◆ TASK OBJECTIVE: Please make an exact copy of the lines from the one holding "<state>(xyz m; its" through the end of the data, both ends included, with no pictures.

◆ INFORMATION SUPPLIED:
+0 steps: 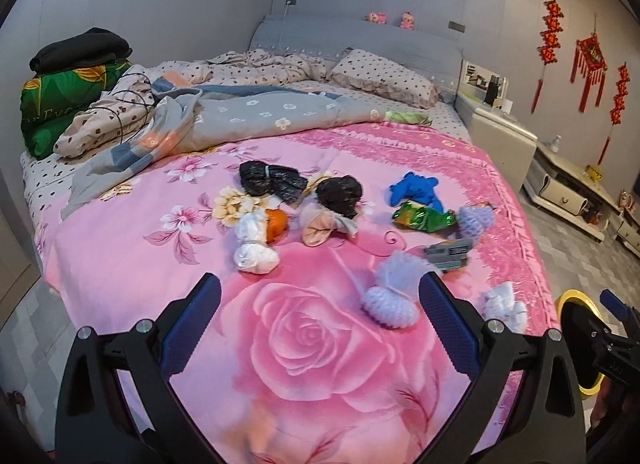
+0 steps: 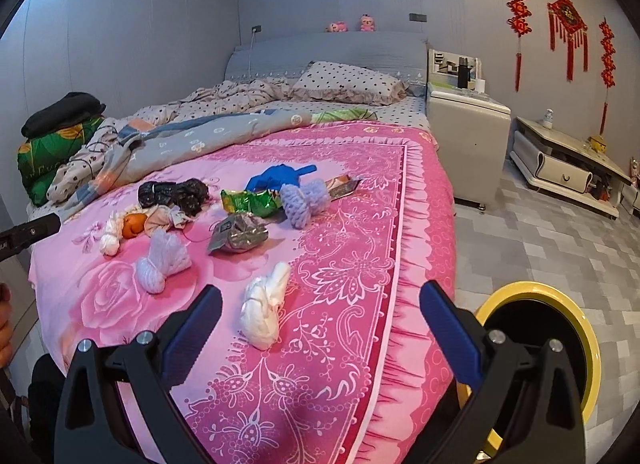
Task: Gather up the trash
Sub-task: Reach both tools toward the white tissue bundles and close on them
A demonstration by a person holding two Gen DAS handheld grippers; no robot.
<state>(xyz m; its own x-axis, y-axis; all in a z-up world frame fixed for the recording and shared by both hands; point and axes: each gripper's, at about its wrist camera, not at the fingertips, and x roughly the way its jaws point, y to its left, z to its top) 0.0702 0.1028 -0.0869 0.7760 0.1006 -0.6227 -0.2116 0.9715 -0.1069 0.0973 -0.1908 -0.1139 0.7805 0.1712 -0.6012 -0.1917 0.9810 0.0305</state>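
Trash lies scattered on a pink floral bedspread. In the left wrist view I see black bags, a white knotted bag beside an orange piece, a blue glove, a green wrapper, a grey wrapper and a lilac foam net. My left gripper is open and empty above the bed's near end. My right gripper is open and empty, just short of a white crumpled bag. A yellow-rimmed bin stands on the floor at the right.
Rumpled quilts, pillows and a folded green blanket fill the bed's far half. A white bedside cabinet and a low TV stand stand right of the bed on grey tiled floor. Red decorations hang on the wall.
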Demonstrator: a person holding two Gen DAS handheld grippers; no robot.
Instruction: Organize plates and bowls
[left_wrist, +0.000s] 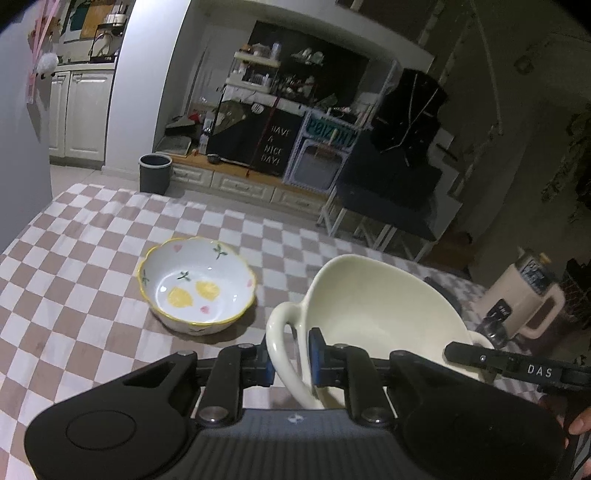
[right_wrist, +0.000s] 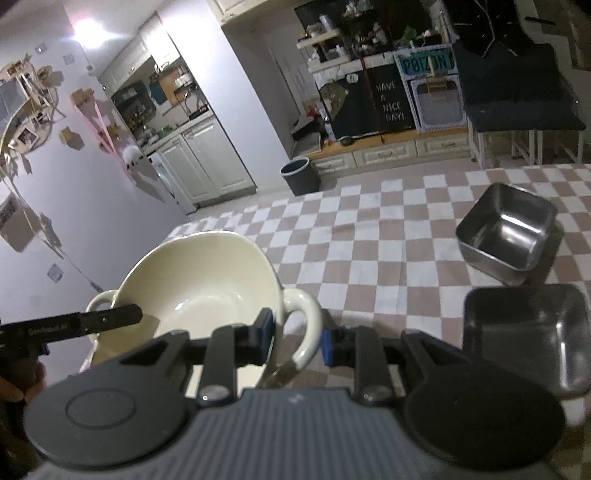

◆ EXERCISE ANSWER:
<state>(xyz m; its own x-axis, y-axis; all in a z-up world frame fixed for the recording and shared by both hands; point and axes: each gripper's, at about its wrist camera, not at the fingertips, and x roughly the way its jaws point, y to its left, z to its top) 0.0702 0.1028 -0.0869 0.7760 0.1006 -0.6227 -0.2116 0.9715 -0.1069 0.0973 -0.1908 -0.1139 0.7805 0.1712 -0.6012 -0.1917 0.9810 0.0305</state>
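Trash lies scattered on a pink floral bedspread. In the left wrist view I see black bags, a white knotted bag beside an orange piece, a blue glove, a green wrapper, a grey wrapper and a lilac foam net. My left gripper is open and empty above the bed's near end. My right gripper is open and empty, just short of a white crumpled bag. A yellow-rimmed bin stands on the floor at the right.
Rumpled quilts, pillows and a folded green blanket fill the bed's far half. A white bedside cabinet and a low TV stand stand right of the bed on grey tiled floor. Red decorations hang on the wall.
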Demonstrator: a person holding two Gen DAS handheld grippers; no robot.
Instruction: Organize plates and bowls
[left_wrist, +0.000s] 
[right_wrist, +0.000s] 

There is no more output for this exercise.